EXERCISE BRIEF »
Tell how many lines in the data below contain "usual", using one number as the whole reply.

Saved entries
=-=-=

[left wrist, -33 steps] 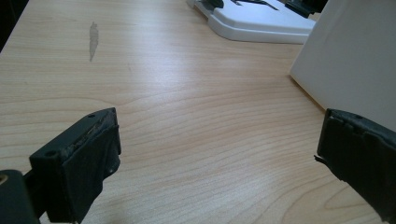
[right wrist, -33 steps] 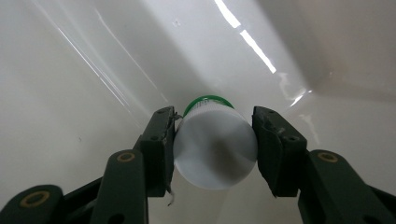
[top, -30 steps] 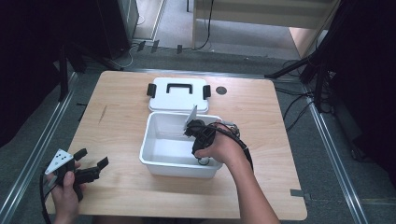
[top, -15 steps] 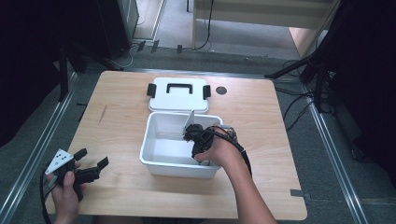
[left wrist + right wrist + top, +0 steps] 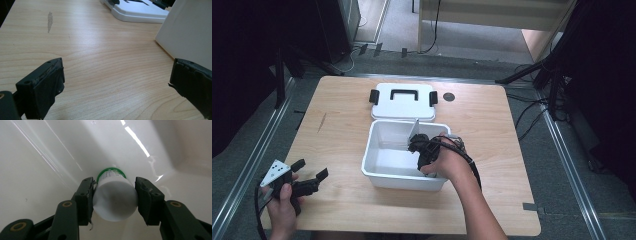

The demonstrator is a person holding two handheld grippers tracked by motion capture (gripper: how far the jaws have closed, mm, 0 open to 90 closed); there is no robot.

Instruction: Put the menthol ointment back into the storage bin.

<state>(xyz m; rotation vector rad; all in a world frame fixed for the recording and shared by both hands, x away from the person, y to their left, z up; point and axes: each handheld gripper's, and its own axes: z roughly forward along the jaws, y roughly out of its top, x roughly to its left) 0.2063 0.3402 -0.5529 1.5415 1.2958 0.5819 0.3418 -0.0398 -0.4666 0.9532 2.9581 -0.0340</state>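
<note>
Resting surface: wooden table [image 5: 337,125], frame centre
Bin: open white bin [image 5: 382,131] at mid-frame, its walls ringing the right gripper
Lid: white lid [image 5: 402,101] with black handle, flat just above the bin
Right gripper [image 5: 114,195]: jaws clamped on a white bottle [image 5: 113,196] inside the bin
Bottle axis: long axis runs away from the camera, green-ringed end toward the bin wall
Left gripper [image 5: 309,181]: lower left, jaws spread wide over bare wood, holding nothing
</note>
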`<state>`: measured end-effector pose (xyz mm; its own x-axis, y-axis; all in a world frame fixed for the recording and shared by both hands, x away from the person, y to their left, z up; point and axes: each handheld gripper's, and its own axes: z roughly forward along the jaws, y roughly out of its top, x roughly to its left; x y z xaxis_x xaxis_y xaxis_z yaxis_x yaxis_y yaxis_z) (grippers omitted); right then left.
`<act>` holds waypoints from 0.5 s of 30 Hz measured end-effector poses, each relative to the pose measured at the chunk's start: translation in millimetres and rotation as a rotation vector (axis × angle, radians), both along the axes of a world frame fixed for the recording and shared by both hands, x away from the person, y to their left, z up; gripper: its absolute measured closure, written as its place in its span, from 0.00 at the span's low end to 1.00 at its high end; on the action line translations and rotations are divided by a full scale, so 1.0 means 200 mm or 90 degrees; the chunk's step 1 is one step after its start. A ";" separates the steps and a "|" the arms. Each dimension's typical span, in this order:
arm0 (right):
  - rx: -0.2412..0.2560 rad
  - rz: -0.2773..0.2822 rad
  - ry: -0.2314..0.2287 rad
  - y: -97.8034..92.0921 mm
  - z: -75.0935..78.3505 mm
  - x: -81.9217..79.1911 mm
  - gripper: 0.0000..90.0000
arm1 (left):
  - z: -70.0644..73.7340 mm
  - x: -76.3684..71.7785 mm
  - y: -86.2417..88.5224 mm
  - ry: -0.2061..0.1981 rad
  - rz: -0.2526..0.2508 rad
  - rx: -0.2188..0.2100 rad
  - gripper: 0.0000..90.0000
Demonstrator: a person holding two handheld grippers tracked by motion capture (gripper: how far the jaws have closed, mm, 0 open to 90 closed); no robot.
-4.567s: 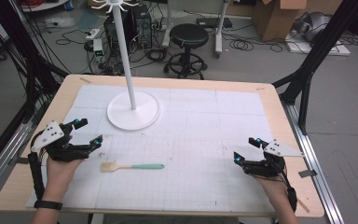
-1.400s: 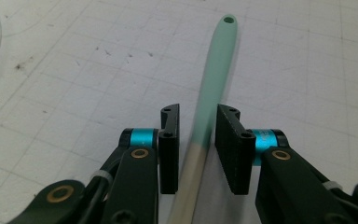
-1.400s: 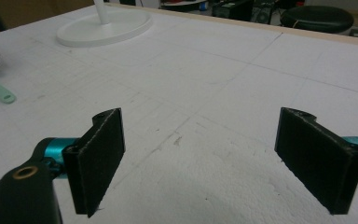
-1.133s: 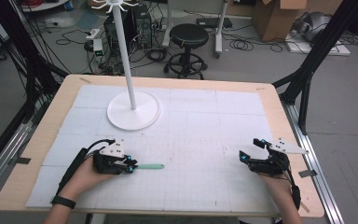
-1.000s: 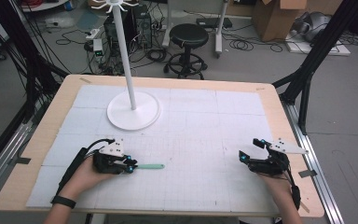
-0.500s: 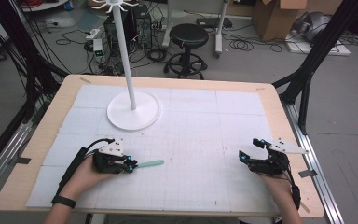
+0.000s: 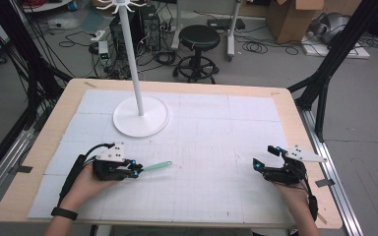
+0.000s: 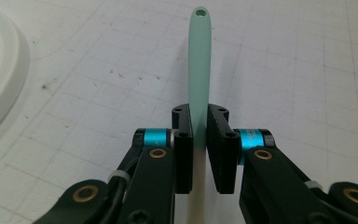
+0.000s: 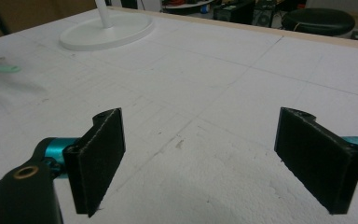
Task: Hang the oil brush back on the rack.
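A mint-green spatula (image 7: 157, 166) lies low over the white gridded mat (image 7: 216, 132) at the front left, its handle pointing right. My left gripper (image 7: 134, 170) is shut on it; the blade end is hidden under the gripper and hand. In the left gripper view the handle (image 8: 199, 56) runs straight out from between the closed jaws of the left gripper (image 8: 199, 135), with a hole at its far tip. My right gripper (image 7: 265, 157) rests at the front right, open and empty. In its own view the right gripper (image 9: 214, 154) has its pads wide apart over bare mat.
A white stand with a round base (image 7: 141, 117) and a tall pole (image 7: 130, 49) is at the back left; the base (image 9: 107, 30) also appears far off in the right gripper view. A black stool (image 7: 199, 39) and cables sit on the floor beyond the wooden table edge (image 7: 177, 84).
The left gripper moved from the table's left edge to the spatula and shut on it. In the last second the handle's free end rose slightly. The right gripper barely moved.
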<state>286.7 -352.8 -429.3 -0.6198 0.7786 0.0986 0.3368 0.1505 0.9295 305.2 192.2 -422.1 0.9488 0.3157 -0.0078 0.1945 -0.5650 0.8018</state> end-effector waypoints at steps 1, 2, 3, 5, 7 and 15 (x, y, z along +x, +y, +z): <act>0.001 -0.001 0.000 0.00 0.00 0.00 0.17 | 0.01 0.00 0.01 -0.006 0.007 -0.009 0.90; 0.001 -0.001 -0.003 0.00 0.00 0.00 0.17 | 0.02 -0.01 0.01 -0.013 0.014 -0.013 0.90; 0.002 -0.001 -0.001 0.00 0.00 -0.01 0.17 | 0.04 -0.01 0.02 -0.017 0.019 -0.018 0.90; 0.005 -0.001 -0.001 0.00 0.01 -0.01 0.17 | 0.06 -0.01 0.04 -0.029 0.032 -0.028 0.90; 0.005 -0.001 -0.002 0.00 0.00 0.00 0.17 | 0.09 -0.02 0.05 -0.042 0.048 -0.043 0.90; 0.002 0.000 -0.002 0.00 0.01 0.00 0.17 | 0.24 -0.04 0.10 -0.111 0.088 -0.110 0.90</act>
<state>286.8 -352.2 -428.3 -0.6202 0.7782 0.0984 0.3336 0.1482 0.9310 297.8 212.4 -374.3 0.8885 0.4508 0.0860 0.1115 -0.3939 0.9124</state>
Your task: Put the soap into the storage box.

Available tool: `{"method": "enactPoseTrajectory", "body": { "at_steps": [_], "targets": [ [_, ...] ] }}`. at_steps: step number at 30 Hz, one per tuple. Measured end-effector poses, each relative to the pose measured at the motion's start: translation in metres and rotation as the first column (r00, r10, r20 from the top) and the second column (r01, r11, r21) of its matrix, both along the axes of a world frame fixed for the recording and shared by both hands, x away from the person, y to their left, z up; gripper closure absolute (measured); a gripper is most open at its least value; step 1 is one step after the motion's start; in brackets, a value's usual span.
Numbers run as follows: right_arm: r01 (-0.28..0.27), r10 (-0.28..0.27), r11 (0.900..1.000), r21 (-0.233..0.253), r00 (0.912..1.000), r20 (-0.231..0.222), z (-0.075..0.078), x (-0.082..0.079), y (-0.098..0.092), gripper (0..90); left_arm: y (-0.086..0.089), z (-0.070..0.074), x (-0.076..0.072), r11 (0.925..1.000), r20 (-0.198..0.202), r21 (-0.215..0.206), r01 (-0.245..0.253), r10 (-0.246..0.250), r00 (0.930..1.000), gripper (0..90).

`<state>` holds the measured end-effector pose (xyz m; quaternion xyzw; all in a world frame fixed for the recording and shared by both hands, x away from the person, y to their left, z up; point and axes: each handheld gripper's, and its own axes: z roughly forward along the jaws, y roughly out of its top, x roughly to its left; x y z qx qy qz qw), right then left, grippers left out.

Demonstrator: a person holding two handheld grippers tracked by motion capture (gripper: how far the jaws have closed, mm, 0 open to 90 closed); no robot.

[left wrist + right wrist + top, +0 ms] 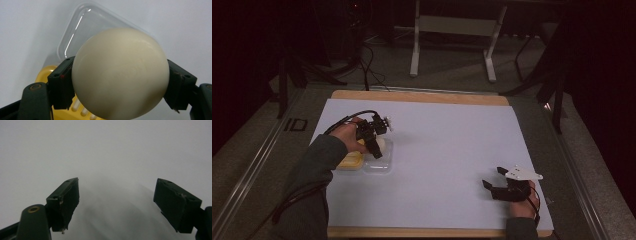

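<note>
While the ball is held, here is what to watch:

Left gripper (pixel 375 145): at the left middle of the high view, its jaws squeeze the cream ball (pixel 119 72) from both sides.

Ball: smooth, round, pale cream, a bit shiny. It sits over the clear lid (pixel 82 27) and the yellow tray (pixel 349 161).

How to do it well: I think a soft, steady squeeze and a slow move are best, because a round ball can slip out.

Right gripper (pixel 504 186): at the lower right, jaws wide apart, holding nothing, over the white sheet (pixel 452 145).
</note>
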<state>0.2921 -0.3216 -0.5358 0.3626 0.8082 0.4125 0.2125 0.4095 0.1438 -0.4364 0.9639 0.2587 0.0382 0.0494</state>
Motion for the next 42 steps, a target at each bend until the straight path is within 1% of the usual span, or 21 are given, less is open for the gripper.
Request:
{"method": "enactPoseTrajectory", "body": {
  "at_steps": [5,7,10,11,12,16,18,21,23,26,28,29,30,33,35,38,39,42],
  "targets": [
    [-0.001,0.001,1.0,0.0,1.0,0.001,0.0,0.0,0.0,20.5,0.008,-0.001,0.0,0.9999,0.0,0.005,-0.016,0.016,0.9999,24.1],
    [0.001,-0.001,1.0,0.0,1.0,0.0,0.0,0.0,0.0,20.5,0.013,-0.002,0.0,0.9995,0.002,0.018,-0.026,0.026,0.9997,24.1],
    [0.001,-0.001,1.0,0.0,1.0,0.001,0.0,0.0,0.0,20.5,0.016,-0.002,0.0,0.9992,0.0,0.018,-0.034,0.034,0.9994,24.1],
    [0.001,-0.001,1.0,0.0,1.0,0.002,0.0,0.0,0.0,20.5,0.022,-0.003,0.0,0.9986,-0.002,0.014,-0.051,0.051,0.9987,24.1],
    [0.001,-0.001,1.0,-0.001,1.0,0.002,0.0,0.0,0.0,20.5,0.025,-0.004,-0.001,0.9981,0.0,0.015,-0.059,0.059,0.9983,24.1],
    [0.001,-0.001,1.0,-0.001,1.0,0.001,0.0,0.0,0.0,20.5,0.035,-0.005,-0.001,0.9967,0.0,0.029,-0.076,0.076,0.9971,24.1],
    [0.001,-0.001,1.0,-0.001,1.0,0.001,0.0,0.0,0.0,20.5,0.04,-0.006,-0.002,0.9955,0.008,0.038,-0.086,0.086,0.9962,24.1],
    [0.001,-0.001,1.0,-0.001,1.0,0.001,0.0,0.0,0.0,20.5,0.049,-0.009,-0.002,0.9932,0.009,0.037,-0.111,0.11,0.9938,24.1],
    [0.0,0.0,1.0,-0.002,1.0,0.002,0.0,0.0,0.0,20.5,0.055,-0.011,-0.001,0.9917,0.012,0.043,-0.121,0.121,0.9926,24.1],
    [0.001,-0.001,1.0,-0.003,1.0,0.001,0.0,0.0,0.0,20.5,0.064,-0.016,-0.002,0.9879,0.018,0.064,-0.141,0.141,0.9899,24.1],
    [0.001,-0.001,1.0,-0.004,1.0,0.002,0.0,0.0,0.001,20.5,0.068,-0.019,-0.004,0.9872,0.029,0.092,-0.13,0.128,0.9913,24.1],
    [0.001,-0.001,1.0,-0.004,1.0,0.002,0.0,0.0,0.001,20.5,0.069,-0.021,-0.004,0.9863,0.034,0.098,-0.132,0.13,0.991,24.1],
    [0.001,-0.001,1.0,-0.004,1.0,0.002,0.0,0.0,0.001,20.5,0.072,-0.022,-0.004,0.9856,0.032,0.102,-0.135,0.133,0.9907,24.1],
    [0.002,-0.002,1.0,-0.006,1.0,0.002,0.0,0.0,0.001,20.5,0.078,-0.027,-0.004,0.9847,0.035,0.098,-0.144,0.141,0.9893,24.0],
    [0.002,-0.001,1.0,-0.006,1.0,0.002,0.0,0.0,0.001,20.5,0.08,-0.029,-0.003,0.9846,0.035,0.086,-0.152,0.149,0.9882,24.0],
    [0.002,-0.002,1.0,-0.007,1.0,0.002,0.0,0.0,0.001,20.5,0.08,-0.033,0.0,0.9855,0.031,0.053,-0.161,0.16,0.9867,24.0],
    [0.002,-0.002,1.0,-0.007,1.0,0.002,0.0,0.0,0.001,20.5,0.08,-0.033,0.0,0.9855,0.031,0.053,-0.161,0.16,0.9867,24.0],
    [0.002,-0.002,1.0,-0.006,1.0,0.002,0.0,0.0,0.001,20.5,0.077,-0.042,0.004,0.9872,0.018,0.064,-0.146,0.145,0.9893,24.0]
  ]
}}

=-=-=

OUTPUT BELOW »
2